WORK INSTRUCTIONS
Copy exactly the lines that run from the top of the listing to the line containing "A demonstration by", both ends included, and omit the pictures.

COLLECTED DATA
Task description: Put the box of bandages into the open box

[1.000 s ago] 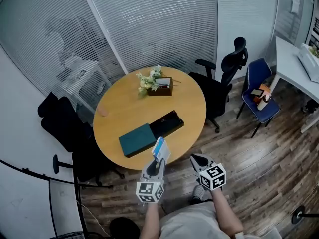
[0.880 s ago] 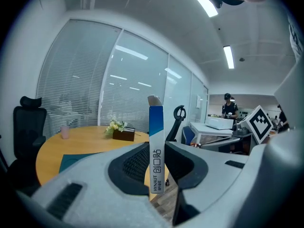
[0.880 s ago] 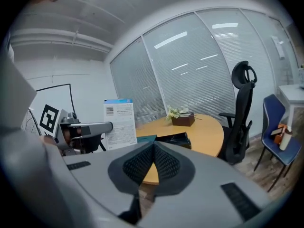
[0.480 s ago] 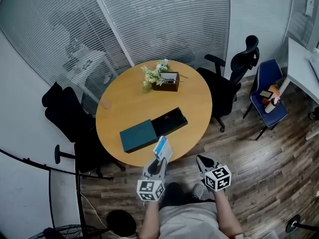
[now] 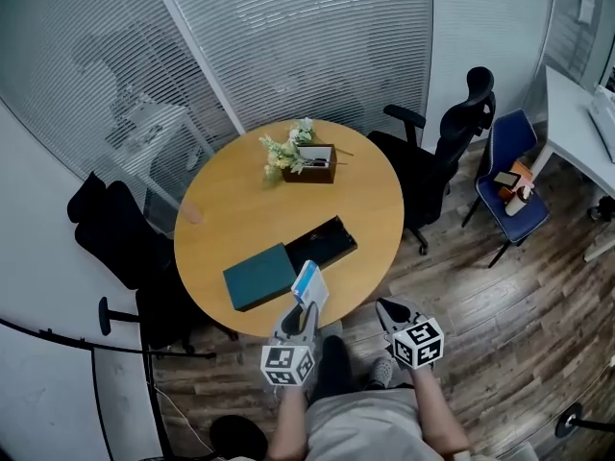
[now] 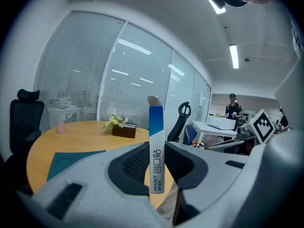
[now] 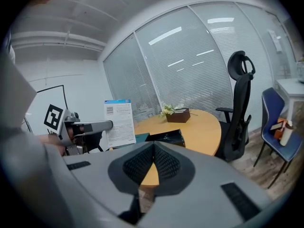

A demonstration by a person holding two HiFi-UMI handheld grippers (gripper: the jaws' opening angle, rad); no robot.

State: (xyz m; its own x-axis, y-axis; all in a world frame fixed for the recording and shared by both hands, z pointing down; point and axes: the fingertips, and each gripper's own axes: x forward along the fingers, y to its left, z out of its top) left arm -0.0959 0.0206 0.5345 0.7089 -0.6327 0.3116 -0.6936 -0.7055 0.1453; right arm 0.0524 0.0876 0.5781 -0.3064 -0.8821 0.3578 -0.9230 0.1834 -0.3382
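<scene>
My left gripper is shut on the blue-and-white box of bandages, which stands upright between the jaws at the near rim of the round wooden table. On the table the open black box lies beside its teal lid, just beyond the bandage box. The bandage box and the open box also show in the right gripper view. My right gripper hangs over the floor off the table's near right edge, shut with nothing in it.
A brown holder with white flowers stands at the table's far side and a small pink cup at its left. Black office chairs, a blue chair and glass walls with blinds surround the table. A white desk is far right.
Both grippers have edged toward the table; the bandage box in the left gripper now sits closer to the teal lid and the open box. Both grips are unchanged.
</scene>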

REPLY TO THE TASK
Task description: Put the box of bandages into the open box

[1.000 s ago] 
[0.880 s ago] 
[0.880 s ago] 
[0.480 s ago] 
[now] 
[now] 
[now] 

A demonstration by a person holding two HiFi-UMI handheld grippers (gripper: the jaws' opening angle, rad); no robot.

Nothing else is required to complete the output.